Жука черного с усами
И с курчавой головой,
С черно-бурыми бровями -
Настоящий милый мой!
 
   Затем, заручившись такою наружностью, он тем более считал себя вправе дерзать, что Любинька прямо обещала ему свое содействие.
   Вообще Любинька, по-видимому, окончательно сожгла свои корабли, и об ней ходили самые неприятные для сестрина самолюбия слухи. Говорили, что каждый вечер у ней собирается кутежная ватага, которая ужинает с полуночи до утра. Что Любинька председает в этой компании и, представляя из себя «цыганку», полураздетая (при этом Люлькин, обращаясь к пьяным друзьям, восклицал: посмотрите! вот это так грудь!), с распущенными волосами и с гитарой в руках, поет:
 
Ах, как было мне приятно
С этим милым усачом!
 
   Аннинька слушала эти рассказы и волновалась. И что всего более изумляло ее — это то, что Любинька поет романс об усаче на цыганский манер: точь-в-точь, как московская Матреша! Аннинька всегда отдавала полную справедливость Любиньке, и если б ей сказали, например, что Любинька «неподражаемо» поет куплеты из «Полковника старых времен» — она, разумеется, нашла бы это совершенно натуральным и охотно поверила бы.
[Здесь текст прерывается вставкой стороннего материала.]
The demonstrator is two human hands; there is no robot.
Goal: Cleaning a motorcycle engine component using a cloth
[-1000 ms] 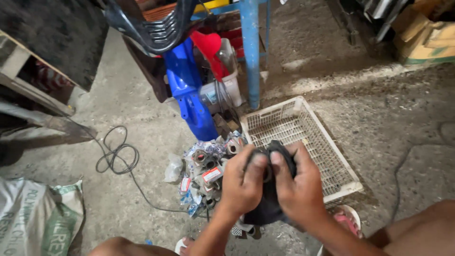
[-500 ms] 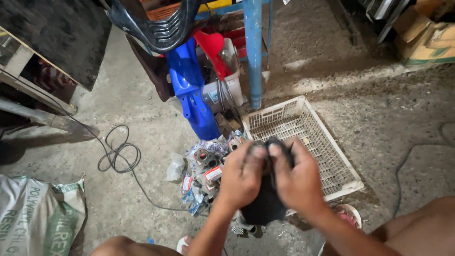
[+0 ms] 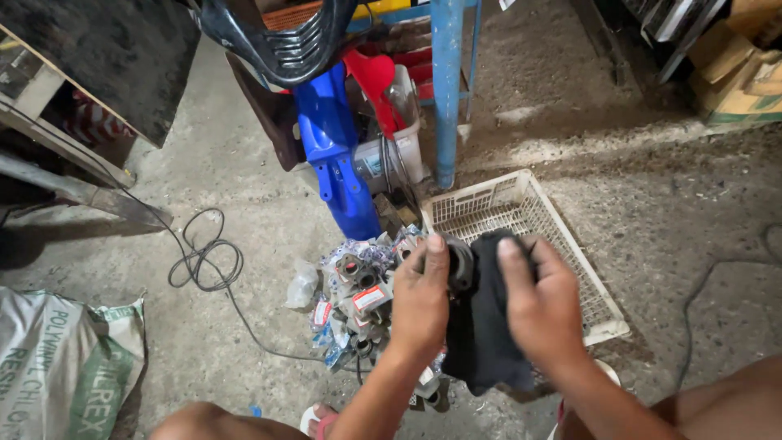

Да этому нельзя было и не верить, потому что и курская, и тамбовская, и пензенская публика до сих пор помнит, с какою неподражаемою наивностью Любинька своим маленьким голоском заявляла о желании быть подполковником… Но чтобы Любинька могла петь по-цыгански, на манер Матреши — это изнините-с! это — ложь-с! Вот она, Аннинька, может так петь — это несомненно. Это ее жанр, это ее амплуа, и весь Курск, видевший ее в пьесе «Русские романсы в лицах», охотно засвидетельствует, что она «может».
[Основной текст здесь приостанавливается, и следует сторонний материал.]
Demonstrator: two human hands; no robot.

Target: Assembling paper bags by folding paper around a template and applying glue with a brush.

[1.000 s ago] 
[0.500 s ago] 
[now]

   И Аннинька брала в руки гитару, перекидывала через плечо полосатую перевязь, садилась на стул, клала ногу на ногу и начинала: и-эх! и-ах! И действительно: выходило именно, точка в точку, так, как у цыганки Матреши.
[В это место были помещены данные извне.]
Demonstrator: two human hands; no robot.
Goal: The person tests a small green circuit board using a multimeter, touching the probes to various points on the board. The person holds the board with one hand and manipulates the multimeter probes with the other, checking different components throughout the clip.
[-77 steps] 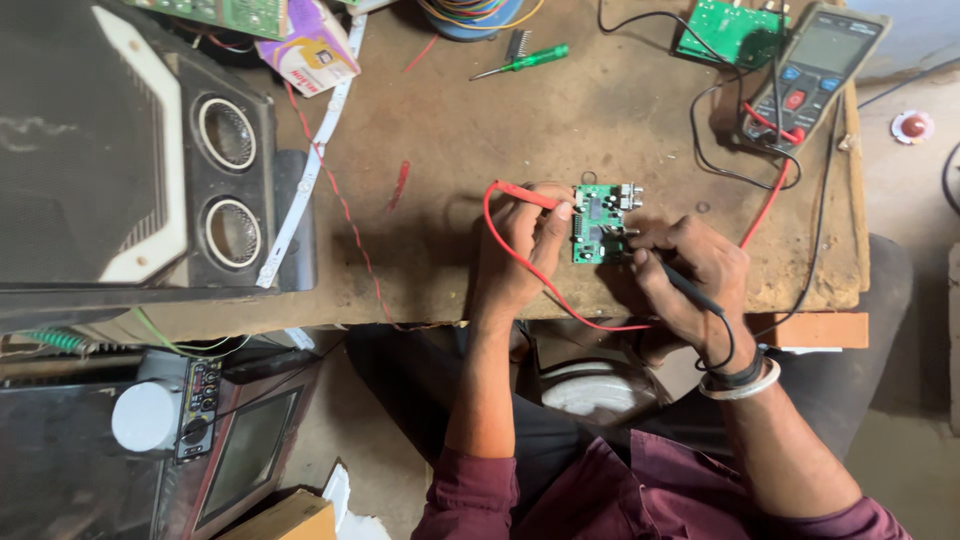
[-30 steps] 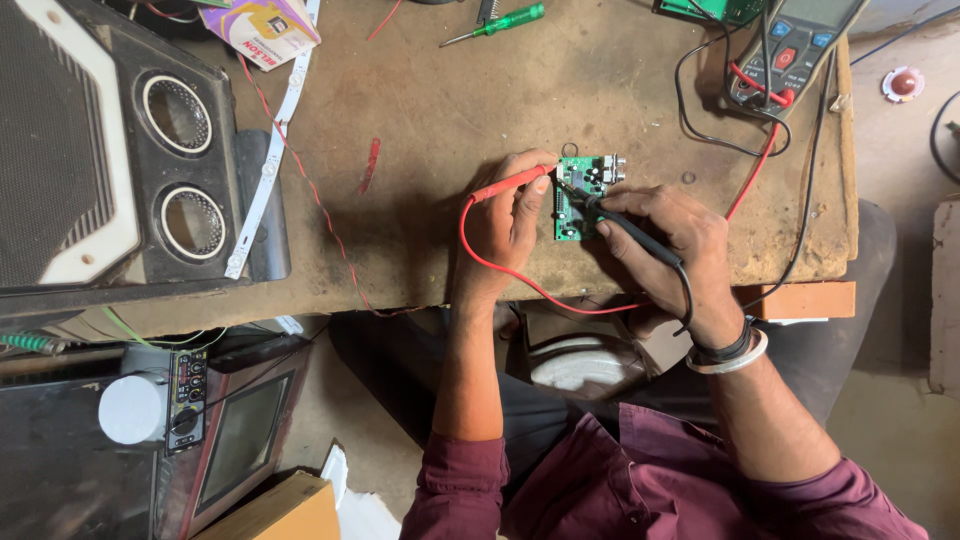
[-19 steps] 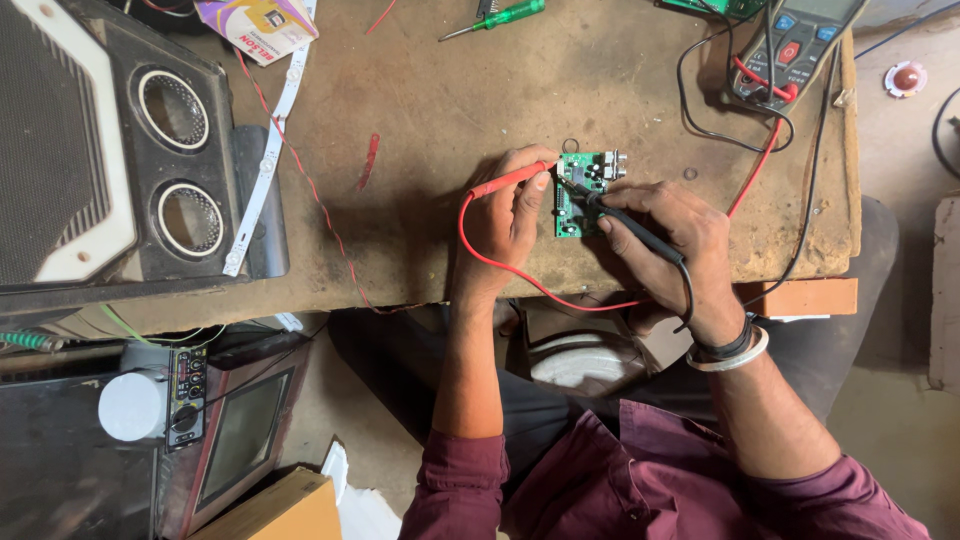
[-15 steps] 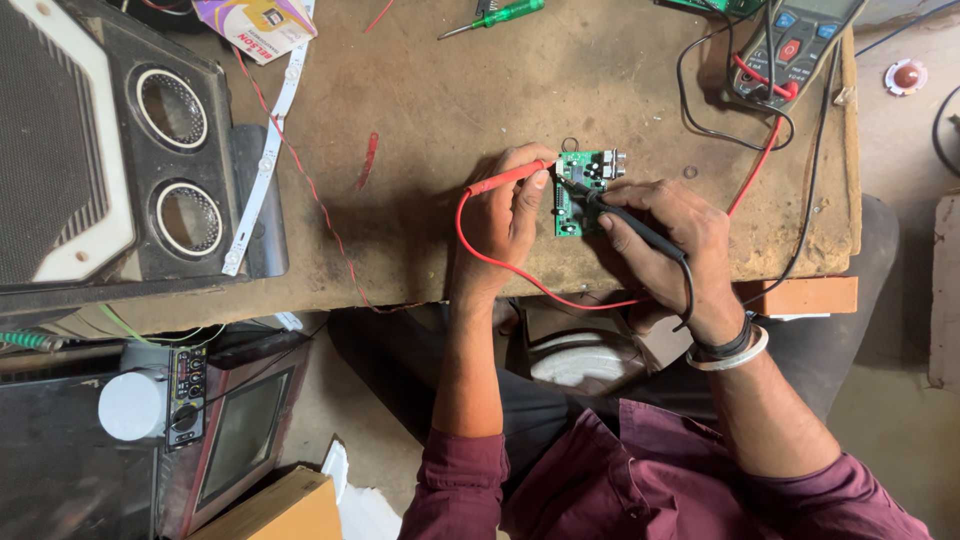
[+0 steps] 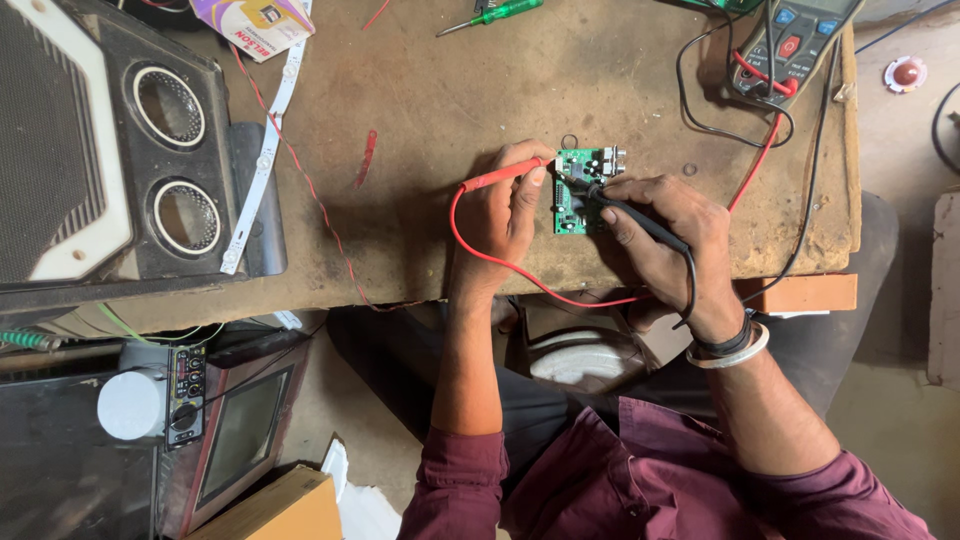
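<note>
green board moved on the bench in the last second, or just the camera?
No. The green circuit board keeps its place relative to the small ring above it and the multimeter; only slight camera drift.

Maroon long-sleeved shirt (image 5: 640, 480), both sleeves pushed up near the elbows – forearms bare. Right wrist has a black band (image 5: 722, 343) plus a white bangle (image 5: 738, 352) just beside it – dark trousers (image 5: 420, 370) below.
</note>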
   Как бы то ни было, но Любинька роскошничала, а Люлькин, чтобы не омрачать картины хмельного блаженства какими-нибудь отказами, по-видимому, уже приступил к позаимствованиям из земского ящика. Не говоря о массе шампанского, которая всякую ночь выпивалась и выливалась на пол в квартире Любиньки, она сама делалась с каждым днем капризнее и требовательнее. Явились на сцену сперва выписанные из Москвы платья от m-me Минангуа, а потом и бриллианты от Фульда. Любинька была расчетлива и не пренебрегала ценностями. Пьяная жизнь — сама по себе, а золото и камешки, и в особенности выигрышные билеты, — сами по себе. Во всяком случае, жилось не то чтобы весело, а буйно, беспардонно, из угара в угар. Одно было неприятно: оказывалось нужным заслуживать благосклонное внимание господина полицмейстера, который хотя и принадлежал к числу друзей Люлькина, но иногда любил дать почувствовать, что он в некотором роде власть. Любинька всегда угадывала. когда полицмейстер бывал недоволен ее угощением, потому что в таких случаях к ней являлся на другой день утром частный пристав и требовал паспорт. И она покорялась: утром подавала частному приставу закуску и водку, а вечером собственноручно делала для господина полицмейстера какой-то «шведский» пунш, до которого он был большой охотник.